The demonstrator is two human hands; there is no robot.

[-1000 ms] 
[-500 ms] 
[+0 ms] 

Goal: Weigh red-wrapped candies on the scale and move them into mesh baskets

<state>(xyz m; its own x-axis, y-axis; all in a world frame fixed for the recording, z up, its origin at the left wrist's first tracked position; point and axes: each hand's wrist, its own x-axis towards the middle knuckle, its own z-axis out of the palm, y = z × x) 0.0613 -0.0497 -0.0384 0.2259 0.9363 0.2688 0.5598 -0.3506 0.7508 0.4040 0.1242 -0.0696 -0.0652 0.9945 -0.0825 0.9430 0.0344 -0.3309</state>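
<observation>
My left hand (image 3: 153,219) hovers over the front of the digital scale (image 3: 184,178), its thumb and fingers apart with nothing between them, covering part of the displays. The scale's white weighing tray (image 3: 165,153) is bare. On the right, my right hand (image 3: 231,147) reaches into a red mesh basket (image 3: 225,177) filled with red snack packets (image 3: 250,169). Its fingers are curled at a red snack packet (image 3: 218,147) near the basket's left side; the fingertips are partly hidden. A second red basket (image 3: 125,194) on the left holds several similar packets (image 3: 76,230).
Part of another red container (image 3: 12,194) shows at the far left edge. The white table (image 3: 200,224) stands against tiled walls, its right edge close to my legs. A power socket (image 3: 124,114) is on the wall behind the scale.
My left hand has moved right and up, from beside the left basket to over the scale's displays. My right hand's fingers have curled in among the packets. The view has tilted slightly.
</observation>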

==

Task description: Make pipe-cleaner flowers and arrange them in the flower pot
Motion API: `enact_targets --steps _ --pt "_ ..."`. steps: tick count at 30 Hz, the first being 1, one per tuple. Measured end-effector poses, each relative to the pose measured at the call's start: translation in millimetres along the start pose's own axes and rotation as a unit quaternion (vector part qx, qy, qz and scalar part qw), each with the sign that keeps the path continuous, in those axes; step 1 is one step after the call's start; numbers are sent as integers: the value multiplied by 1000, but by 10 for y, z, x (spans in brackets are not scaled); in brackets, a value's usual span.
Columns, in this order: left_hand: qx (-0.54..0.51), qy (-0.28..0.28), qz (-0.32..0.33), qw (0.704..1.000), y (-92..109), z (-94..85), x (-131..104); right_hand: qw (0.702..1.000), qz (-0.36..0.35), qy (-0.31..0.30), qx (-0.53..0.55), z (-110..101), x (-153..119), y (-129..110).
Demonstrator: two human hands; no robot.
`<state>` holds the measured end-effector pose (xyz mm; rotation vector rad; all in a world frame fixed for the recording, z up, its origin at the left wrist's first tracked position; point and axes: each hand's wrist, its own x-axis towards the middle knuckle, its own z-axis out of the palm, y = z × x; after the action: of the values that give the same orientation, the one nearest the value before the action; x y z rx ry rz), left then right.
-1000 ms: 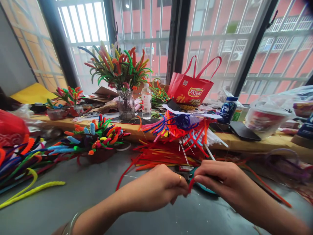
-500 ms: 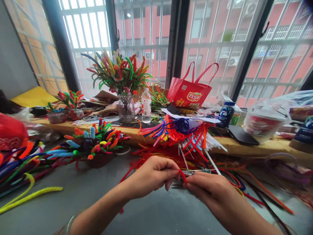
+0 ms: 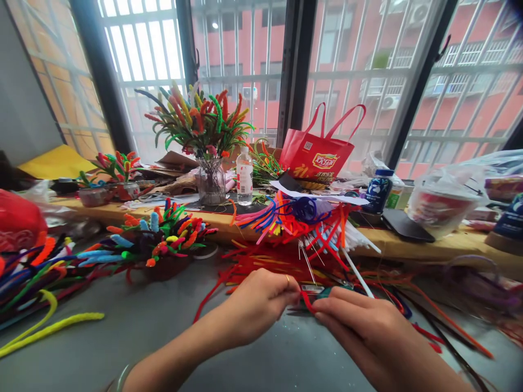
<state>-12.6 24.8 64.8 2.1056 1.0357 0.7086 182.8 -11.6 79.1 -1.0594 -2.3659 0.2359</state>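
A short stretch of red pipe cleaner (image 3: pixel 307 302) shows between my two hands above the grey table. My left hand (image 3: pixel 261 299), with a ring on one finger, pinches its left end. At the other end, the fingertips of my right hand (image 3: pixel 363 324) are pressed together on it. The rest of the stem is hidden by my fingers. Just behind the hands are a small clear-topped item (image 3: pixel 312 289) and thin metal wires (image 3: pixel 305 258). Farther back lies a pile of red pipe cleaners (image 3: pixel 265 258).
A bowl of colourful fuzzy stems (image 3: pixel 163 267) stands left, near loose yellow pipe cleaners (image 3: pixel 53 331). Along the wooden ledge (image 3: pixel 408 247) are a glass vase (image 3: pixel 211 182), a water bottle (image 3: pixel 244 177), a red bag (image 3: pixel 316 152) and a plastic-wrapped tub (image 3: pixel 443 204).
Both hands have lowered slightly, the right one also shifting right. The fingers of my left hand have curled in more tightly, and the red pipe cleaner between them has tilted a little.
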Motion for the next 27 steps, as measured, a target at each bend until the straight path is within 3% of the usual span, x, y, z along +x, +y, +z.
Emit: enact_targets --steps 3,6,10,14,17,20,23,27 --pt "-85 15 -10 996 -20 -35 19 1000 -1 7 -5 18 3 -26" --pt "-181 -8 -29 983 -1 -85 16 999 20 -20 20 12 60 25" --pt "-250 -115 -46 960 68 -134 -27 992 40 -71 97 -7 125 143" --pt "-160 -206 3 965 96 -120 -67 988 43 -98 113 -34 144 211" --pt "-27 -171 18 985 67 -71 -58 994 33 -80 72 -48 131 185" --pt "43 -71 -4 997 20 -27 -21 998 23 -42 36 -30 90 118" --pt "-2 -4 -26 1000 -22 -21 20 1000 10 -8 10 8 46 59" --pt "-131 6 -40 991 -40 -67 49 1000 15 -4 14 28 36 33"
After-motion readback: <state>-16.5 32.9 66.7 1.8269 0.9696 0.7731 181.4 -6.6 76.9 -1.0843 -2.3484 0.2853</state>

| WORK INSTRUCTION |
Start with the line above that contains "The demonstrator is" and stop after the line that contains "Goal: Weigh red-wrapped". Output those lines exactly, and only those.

| REPLY |
The demonstrator is two human hands; there is no robot.

[-1000 ms] 
[-500 ms] 
[+0 ms] 

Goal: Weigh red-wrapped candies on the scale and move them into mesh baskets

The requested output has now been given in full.